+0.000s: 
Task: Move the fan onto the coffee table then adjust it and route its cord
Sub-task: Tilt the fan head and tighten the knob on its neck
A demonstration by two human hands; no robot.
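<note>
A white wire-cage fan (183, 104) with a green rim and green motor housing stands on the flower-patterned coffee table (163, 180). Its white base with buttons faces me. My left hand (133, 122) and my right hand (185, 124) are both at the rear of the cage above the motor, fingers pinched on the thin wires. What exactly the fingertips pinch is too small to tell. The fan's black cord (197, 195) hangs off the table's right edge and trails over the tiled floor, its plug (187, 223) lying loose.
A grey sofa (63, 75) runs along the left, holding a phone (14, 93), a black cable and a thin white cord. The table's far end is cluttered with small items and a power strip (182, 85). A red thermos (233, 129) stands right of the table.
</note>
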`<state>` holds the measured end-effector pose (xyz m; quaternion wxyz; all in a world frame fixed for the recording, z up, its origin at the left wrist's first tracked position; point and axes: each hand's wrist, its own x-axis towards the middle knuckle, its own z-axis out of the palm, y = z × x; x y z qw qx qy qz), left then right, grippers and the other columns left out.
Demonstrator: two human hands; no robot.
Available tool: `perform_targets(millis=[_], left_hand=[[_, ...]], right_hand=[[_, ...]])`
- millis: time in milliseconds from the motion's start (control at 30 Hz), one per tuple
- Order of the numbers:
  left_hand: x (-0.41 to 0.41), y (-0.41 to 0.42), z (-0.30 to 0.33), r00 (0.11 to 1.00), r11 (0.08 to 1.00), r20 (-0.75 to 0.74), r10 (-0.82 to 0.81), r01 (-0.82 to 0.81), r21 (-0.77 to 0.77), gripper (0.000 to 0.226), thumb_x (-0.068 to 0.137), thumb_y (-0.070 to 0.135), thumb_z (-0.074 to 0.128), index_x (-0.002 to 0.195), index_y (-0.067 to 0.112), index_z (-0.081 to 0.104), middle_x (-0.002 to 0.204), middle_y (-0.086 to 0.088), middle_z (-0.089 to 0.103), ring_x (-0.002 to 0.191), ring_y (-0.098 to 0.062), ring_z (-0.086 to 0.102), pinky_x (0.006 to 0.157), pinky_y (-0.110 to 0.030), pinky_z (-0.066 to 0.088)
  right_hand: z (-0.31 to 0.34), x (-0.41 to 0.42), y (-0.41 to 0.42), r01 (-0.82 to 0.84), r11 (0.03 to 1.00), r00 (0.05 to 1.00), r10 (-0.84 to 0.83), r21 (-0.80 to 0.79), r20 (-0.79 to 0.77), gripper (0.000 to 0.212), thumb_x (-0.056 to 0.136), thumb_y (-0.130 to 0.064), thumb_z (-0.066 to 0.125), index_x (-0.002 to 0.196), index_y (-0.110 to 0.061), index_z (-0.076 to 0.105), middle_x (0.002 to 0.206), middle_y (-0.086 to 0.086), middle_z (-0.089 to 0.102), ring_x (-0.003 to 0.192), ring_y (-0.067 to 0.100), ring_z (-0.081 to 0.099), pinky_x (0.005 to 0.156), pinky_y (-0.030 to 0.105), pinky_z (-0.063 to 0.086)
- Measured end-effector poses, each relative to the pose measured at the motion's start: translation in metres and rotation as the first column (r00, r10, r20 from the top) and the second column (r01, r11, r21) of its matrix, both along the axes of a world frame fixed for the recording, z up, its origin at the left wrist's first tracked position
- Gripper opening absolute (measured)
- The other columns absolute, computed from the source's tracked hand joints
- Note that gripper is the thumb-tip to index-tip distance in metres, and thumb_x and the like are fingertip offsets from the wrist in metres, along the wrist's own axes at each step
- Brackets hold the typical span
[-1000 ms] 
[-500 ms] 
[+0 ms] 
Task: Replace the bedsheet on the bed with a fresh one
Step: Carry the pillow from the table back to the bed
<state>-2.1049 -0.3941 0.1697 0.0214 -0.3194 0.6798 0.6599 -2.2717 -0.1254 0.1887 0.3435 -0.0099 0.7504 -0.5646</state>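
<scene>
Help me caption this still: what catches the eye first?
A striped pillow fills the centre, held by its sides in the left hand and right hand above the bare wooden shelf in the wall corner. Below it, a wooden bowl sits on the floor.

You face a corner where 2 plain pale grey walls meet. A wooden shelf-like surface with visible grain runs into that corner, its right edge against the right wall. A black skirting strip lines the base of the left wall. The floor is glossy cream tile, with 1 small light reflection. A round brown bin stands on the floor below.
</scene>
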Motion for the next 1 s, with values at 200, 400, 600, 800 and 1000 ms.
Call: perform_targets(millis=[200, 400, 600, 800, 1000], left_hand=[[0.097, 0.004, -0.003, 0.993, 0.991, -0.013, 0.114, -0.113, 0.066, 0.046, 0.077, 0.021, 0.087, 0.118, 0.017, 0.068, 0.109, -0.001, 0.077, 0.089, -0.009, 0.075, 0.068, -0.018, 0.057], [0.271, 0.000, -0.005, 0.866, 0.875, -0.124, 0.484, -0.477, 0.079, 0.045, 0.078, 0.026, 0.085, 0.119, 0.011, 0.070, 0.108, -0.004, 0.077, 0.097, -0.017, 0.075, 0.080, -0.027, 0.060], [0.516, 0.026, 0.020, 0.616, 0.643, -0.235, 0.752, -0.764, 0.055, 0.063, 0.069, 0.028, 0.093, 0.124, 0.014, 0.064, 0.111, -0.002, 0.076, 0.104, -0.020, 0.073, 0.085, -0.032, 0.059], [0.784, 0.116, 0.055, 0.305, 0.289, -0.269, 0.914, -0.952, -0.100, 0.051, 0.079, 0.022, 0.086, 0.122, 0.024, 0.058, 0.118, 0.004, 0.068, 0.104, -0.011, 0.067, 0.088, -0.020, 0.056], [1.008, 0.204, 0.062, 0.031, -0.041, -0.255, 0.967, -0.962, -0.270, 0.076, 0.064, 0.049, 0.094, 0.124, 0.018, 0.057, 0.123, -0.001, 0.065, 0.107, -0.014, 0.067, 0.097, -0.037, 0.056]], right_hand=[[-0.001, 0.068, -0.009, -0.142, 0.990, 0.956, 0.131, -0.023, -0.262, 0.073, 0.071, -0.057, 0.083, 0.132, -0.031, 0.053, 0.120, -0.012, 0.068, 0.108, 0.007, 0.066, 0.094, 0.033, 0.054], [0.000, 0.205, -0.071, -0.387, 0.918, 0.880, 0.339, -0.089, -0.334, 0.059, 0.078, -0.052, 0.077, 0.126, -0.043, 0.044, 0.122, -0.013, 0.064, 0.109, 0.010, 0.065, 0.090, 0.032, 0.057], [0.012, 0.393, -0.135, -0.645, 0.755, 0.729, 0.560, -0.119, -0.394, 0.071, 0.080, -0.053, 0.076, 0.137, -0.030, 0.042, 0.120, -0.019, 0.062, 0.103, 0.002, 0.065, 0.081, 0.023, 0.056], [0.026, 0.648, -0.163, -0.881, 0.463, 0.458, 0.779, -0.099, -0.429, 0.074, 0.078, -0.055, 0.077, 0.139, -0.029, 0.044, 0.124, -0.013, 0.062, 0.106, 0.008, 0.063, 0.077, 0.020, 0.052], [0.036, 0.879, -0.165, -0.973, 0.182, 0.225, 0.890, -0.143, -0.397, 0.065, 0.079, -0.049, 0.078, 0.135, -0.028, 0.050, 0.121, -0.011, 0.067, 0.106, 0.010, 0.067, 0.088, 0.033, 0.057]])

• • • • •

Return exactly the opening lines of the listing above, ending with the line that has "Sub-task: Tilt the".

+0.000s: 
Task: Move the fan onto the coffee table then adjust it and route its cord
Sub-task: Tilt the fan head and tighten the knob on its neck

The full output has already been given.